La Riviera del Brenta si appresta ad accogliere dall’Ucraina e dalla Cisgiordania, in seno al progetto 7 giorni di pace: lunedì 13 ottobre arriveranno 46 ragazzi ed accompagnatori dalle zone più calde dell’Ucraina ed il giorno seguente il gruppo dei 17 ragazzi palestinesi, che verranno ospitati in famiglia.
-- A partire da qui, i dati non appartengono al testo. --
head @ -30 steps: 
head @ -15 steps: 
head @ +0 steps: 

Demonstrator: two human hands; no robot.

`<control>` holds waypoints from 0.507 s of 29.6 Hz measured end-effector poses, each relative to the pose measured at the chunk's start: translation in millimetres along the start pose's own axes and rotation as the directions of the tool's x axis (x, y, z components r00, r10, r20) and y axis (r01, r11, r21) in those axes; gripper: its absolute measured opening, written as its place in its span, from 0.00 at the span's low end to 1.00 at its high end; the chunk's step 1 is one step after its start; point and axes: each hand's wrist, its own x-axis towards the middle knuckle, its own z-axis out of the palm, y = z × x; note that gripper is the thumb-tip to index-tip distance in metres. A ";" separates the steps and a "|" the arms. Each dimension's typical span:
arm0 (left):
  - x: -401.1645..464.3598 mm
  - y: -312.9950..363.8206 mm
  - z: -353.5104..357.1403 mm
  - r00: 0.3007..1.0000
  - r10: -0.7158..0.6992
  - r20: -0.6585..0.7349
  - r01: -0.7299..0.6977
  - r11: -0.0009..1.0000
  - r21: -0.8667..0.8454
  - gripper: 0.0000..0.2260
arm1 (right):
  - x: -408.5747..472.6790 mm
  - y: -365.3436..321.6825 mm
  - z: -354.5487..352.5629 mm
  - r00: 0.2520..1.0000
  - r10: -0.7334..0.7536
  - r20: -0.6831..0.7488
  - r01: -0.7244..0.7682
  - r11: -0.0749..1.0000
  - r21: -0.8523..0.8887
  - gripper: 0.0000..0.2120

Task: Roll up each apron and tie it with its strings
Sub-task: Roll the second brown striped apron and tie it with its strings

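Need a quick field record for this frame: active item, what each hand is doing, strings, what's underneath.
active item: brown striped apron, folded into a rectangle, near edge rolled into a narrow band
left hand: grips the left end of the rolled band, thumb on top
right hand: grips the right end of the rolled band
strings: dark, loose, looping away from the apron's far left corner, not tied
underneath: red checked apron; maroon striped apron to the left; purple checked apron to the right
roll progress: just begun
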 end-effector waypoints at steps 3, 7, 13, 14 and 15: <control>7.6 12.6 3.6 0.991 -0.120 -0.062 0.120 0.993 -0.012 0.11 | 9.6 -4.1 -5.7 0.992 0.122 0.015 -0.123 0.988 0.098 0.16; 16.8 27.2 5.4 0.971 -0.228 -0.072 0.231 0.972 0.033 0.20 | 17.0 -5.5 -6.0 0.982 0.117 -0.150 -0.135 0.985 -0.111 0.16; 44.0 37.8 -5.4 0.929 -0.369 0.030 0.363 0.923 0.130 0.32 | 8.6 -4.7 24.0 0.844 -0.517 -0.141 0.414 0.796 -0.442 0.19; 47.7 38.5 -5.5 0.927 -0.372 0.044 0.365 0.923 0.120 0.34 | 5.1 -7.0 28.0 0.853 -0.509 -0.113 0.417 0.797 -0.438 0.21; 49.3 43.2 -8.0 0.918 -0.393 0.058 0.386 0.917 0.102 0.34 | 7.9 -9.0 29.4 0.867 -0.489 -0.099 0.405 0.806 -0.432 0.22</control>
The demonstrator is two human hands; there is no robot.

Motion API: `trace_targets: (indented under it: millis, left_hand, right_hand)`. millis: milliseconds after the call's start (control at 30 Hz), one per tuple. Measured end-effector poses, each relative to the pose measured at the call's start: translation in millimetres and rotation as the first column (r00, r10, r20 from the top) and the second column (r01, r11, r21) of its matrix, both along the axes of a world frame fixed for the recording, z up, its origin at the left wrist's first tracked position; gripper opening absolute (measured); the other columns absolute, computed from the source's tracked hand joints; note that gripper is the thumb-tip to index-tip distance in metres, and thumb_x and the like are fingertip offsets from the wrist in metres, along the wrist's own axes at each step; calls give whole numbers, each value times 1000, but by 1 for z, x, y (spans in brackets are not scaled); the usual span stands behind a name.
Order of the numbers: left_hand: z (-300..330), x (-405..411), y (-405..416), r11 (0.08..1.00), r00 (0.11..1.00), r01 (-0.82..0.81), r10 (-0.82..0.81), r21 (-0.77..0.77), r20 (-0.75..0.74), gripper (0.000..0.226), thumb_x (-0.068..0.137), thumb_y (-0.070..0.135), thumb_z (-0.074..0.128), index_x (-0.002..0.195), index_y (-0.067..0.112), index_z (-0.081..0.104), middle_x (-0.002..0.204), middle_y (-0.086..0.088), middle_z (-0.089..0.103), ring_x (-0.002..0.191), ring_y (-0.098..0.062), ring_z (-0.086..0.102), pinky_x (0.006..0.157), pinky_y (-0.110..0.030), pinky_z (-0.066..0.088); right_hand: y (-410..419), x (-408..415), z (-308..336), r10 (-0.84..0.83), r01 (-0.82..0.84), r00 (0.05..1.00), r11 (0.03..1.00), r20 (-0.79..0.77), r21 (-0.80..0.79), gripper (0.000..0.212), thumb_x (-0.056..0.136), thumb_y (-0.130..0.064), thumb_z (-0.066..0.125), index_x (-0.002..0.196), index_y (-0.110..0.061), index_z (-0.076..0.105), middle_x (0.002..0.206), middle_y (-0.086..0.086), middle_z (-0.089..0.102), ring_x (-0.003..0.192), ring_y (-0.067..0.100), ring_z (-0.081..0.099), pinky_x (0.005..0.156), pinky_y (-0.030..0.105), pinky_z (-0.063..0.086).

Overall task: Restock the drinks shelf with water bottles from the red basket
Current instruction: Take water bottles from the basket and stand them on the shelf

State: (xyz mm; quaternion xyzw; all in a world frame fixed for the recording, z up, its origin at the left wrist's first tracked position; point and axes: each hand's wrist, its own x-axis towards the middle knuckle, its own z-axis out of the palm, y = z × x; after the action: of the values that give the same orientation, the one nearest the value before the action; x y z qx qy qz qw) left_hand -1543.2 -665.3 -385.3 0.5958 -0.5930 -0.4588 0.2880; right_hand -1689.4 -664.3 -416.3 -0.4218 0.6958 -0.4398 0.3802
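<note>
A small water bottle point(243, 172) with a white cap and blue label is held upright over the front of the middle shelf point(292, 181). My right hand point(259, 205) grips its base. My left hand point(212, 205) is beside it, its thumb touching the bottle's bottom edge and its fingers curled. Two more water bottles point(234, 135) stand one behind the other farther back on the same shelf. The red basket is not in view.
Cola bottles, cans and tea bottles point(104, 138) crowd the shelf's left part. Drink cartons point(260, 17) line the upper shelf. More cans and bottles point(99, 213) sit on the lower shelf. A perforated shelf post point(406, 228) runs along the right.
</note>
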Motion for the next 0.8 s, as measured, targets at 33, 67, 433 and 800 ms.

Per loro, la Rete per la Pace della Riviera del Brenta, un coordinamento spontaneo che comprende numerose associazioni, di ispirazione cattolica e non, che ha organizzato anche quest’anno l’iniziativa, ha pensato a diverse attività da fare nella settimana: sono previste delle uscite a Venezia, una gita in montagna, delle attività ludiche e creative, ma anche diversi momenti di testimonianza, durante i quali i ragazzi si racconteranno ad alcune comunità cittadine e a coetanei, intervenendo in alcune scuole superiori. La missione è duplice: far vivere qualche giorno di libertà e spensieratezza, ma anche dare l’occasione di potersi interfacciare con dei coetanei per raccontare le proprie storie, valorizzandole e sensibilizzando.
Nonostante manchino pochi giorni, informano gli organizzatori, non mancano alcune problematiche, perché da alcuni paesi è sempre più difficile uscire – ma questo rende, a maggior ragione, ancora più importanti occasioni di questo tipo.
Gli appuntamenti pubblici cui è invitata la cittadinanza si terranno nelle serate di giovedì 16 a Cazzago ed Arino e di venerdì 17 a Mira e Vigonovo. (C.M.)